Project 4.1 was the designation for a medical study and experimentation conducted by the United States of those residents of the Marshall Islands exposed to radioactive fallout from the 1 March 1954 Castle Bravo nuclear test at Bikini Atoll, which had an unexpectedly large yield. Government and mainstream historical sources point to the study being organized on March 6 or 7, 1954, less than a week after the Bravo shot.
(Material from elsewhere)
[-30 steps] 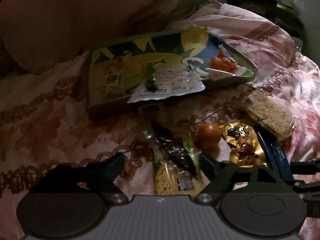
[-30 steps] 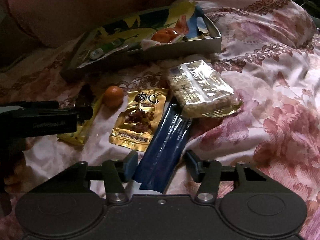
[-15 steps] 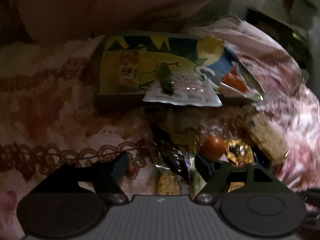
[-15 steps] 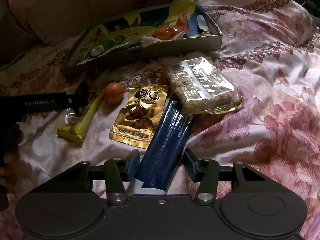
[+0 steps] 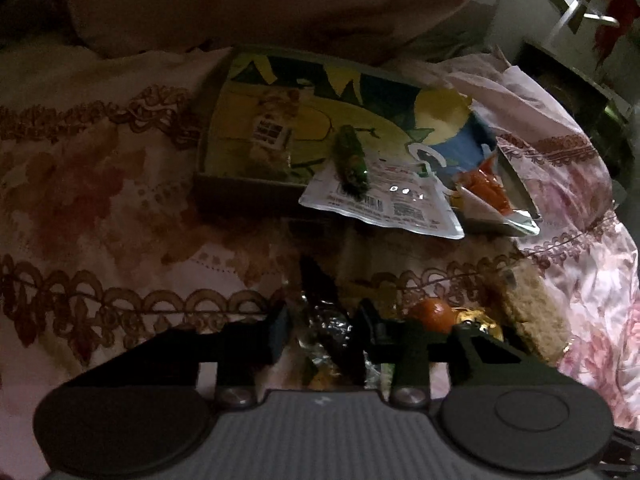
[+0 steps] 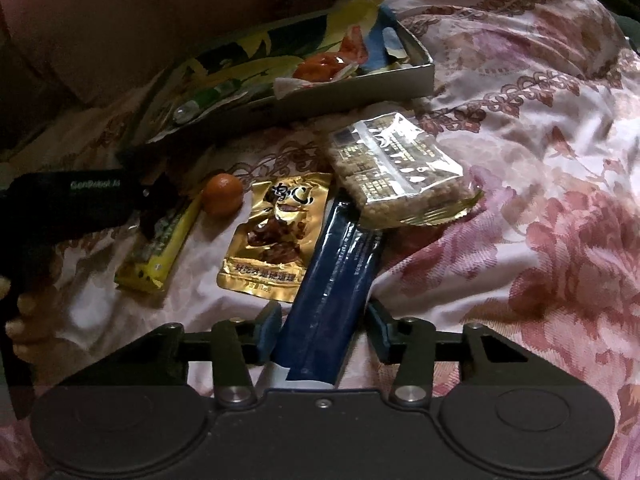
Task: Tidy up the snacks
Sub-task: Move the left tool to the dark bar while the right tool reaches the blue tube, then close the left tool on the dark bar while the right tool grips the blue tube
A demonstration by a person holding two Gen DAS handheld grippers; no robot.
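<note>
Surface: a bed under a pink floral bedspread (image 6: 520, 160) with brown scrollwork bands, dimly lit. Nearest, the right tool (image 6: 323, 330) has its jaws apart, straddling the near end of a dark blue stick pack (image 6: 340, 280) without visibly pressing it. To the left, the left tool (image 5: 322, 330) has its jaws spread on either side of a yellow snack bar (image 6: 160, 248) whose upper end carries crinkled dark and silver wrapping; whether the pads touch it cannot be told. Just right of that bar lies a small orange fruit (image 6: 222, 194), and beside it a gold foil pouch (image 6: 276, 236) printed with dark characters, its right edge against the blue stick pack. Past the far end of the stick pack sits a clear-wrapped grain cake block (image 6: 400, 176), overlapping the pack's tip. Farther on, a shallow grey tray (image 6: 360, 86) with a yellow, green and blue cartoon lining rests on the bedspread; it holds a white sachet (image 5: 384, 204) hanging over the near wall, a small green wrapped piece (image 5: 352, 156) on top of the sachet, and an orange-red packet (image 5: 486, 190) at the right end. Behind the tray rises a plain pinkish pillow (image 5: 260, 0). Farthest, at upper right in the left wrist view, are a pale wall and a window handle (image 5: 576, 12).
</note>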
== Establishment and secrecy ==
In the wake of the Castle Bravo detonation, a new research section was added to the Castle Bravo Weapons Effects research section. Program 4, "Biomedical effects," was to include one project, Project 4.1, titled "Study of Response of Human Beings exposed to Significant Beta and Gamma Radiation due to Fall-out from High-Yield Weapons." Eugene P. Cronkite of the National Naval Medical Center was designated as Project Officer. Cronkite's instructions stressed the importance of secrecy surrounding the project:

... the project is classified SECRET RESTRICTED DATA. Due to possible adverse public reaction, you will specifically instruct all personnel in this project to be particularly careful not to discuss the purpose of this project and its background or findings with any except those who have specific "need to know."

The purpose of the project, as a 1982 Defense Nuclear Agency report explained, was both medical as well as for research purposes:

The purposes of [Project 4.1] were to (1) evaluate the severity of radiation injury to the human beings exposed, (2) provide for all necessary medical care, and (3) conduct a scientific study of radiation injuries to human beings.

== Preparation ==
As a Department of Energy Committee writing on the human radiation experiments wrote, "It appears to have been almost immediately apparent to the AEC and the Joint Task Force running the Castle series that research on radiation effects could be done in conjunction with the medical treatment of the exposed populations." The DOE report also concluded that "The dual purpose of what is now a DOE medical program has led to a view by the Marshallese that they were being used as 'guinea pigs' in a 'radiation experiment.'"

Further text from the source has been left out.